Aaron Cossill with his 80kg catch. Photo / Facebook
Aaron Cossill's dramatic fight with a behemoth southern blue tuna is a classic case of being at the right place at the right time.
The logger from Te Kopuru has just treated his family and friends to fresh slices of the 80kg fish he caught with bare hands and a hunting knife at Sandy Slides in Northland on Saturday afternoon.
He dragged the fish from waist deep water to the beach after a 30-minute marathon fight.
The beach buggy enthusiast was out riding with his son about 4.30pm when he spotted what he thought was a dolphin about 50 metres offshore.
"I thought the dolphin looked strange as it was short and fat. It may be one of the endangered ones but then I noticed its tail was going sideways rather than up and down as dolphins would do," he said.

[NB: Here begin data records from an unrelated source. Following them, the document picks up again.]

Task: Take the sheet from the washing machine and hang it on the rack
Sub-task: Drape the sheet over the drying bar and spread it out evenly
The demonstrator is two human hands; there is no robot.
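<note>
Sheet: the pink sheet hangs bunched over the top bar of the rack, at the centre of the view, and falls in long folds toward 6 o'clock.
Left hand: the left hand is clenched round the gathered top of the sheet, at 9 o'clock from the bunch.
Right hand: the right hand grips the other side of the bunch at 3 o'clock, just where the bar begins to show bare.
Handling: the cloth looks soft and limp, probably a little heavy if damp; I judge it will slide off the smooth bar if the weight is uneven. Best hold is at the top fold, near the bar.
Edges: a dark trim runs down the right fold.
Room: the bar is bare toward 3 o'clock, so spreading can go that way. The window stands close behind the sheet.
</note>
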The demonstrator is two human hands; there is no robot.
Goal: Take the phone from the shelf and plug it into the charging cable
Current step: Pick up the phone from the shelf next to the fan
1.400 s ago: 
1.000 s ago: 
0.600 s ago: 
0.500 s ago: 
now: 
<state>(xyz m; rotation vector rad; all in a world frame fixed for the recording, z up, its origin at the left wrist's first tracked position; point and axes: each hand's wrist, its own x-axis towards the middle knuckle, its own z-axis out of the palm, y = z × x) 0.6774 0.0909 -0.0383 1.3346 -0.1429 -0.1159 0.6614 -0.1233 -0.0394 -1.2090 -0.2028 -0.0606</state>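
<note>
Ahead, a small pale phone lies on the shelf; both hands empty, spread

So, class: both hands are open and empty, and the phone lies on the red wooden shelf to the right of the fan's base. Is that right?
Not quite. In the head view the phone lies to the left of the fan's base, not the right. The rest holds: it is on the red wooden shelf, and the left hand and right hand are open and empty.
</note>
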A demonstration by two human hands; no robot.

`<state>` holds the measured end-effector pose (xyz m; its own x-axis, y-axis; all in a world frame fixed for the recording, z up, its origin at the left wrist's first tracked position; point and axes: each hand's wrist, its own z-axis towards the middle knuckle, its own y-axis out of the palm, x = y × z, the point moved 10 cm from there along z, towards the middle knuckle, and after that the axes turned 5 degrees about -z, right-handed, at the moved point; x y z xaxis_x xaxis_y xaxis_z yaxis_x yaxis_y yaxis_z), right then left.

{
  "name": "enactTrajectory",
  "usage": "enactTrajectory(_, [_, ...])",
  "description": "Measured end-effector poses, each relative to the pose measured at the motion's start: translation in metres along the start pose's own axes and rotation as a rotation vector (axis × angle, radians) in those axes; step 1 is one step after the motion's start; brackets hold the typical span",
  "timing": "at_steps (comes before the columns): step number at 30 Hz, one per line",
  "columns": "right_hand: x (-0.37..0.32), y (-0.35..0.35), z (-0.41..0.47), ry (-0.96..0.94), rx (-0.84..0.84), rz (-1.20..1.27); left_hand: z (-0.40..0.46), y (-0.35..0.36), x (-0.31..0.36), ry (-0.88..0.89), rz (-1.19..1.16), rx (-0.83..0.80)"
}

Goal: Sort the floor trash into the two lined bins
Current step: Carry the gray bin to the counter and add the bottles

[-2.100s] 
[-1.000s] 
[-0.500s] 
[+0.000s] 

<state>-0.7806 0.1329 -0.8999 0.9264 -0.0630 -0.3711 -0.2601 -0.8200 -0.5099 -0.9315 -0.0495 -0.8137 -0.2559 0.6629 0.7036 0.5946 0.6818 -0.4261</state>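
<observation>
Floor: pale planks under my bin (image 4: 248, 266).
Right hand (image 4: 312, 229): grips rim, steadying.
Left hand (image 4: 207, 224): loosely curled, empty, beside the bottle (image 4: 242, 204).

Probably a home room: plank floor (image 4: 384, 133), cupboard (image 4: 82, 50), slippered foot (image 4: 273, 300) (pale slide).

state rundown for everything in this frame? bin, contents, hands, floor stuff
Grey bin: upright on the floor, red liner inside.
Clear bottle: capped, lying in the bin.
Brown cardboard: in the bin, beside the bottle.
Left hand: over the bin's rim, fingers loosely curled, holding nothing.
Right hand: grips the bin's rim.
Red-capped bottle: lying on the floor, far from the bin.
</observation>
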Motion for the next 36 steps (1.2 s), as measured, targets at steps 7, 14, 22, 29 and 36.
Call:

"I thought 'crickey, it's a tuna' and so I went off my buggy and into the water. I got hold of its tail but the fish beat the s*** out of me. I held on to it long enough so that the water went out and it beached a bit but the fish was too powerful, it kept kicking me."
Mr Cossill then ran back and retrieved his hunting knife from a glove box. He returned to the fish in waist-deep water and grabbed one of its gills, pulled the knife and stabbed the tuna four to five times and it ended up on its back.
Mr Cossill dragged the fish on the beach by himself before a mate who is a big game fisherman arrived and took the tuna away for filleting.
"Conditions were very rough and sweepy and I reckon the fish would have received a hiding from the water and that's why it ended up where I found it."
He has never caught a fish that big and reckons he may never get an opportunity in future. His phone has not stopped ringing since his big catch.
His mother Isobel Cossill tried some of the tuna for afternoon tea on Sunday and said it was "absolutely beautiful."
"Very soft it almost melted in your mouth. He texted me the picture of the fish on Saturday evening and I said 'wow, what, where and when did this happen'."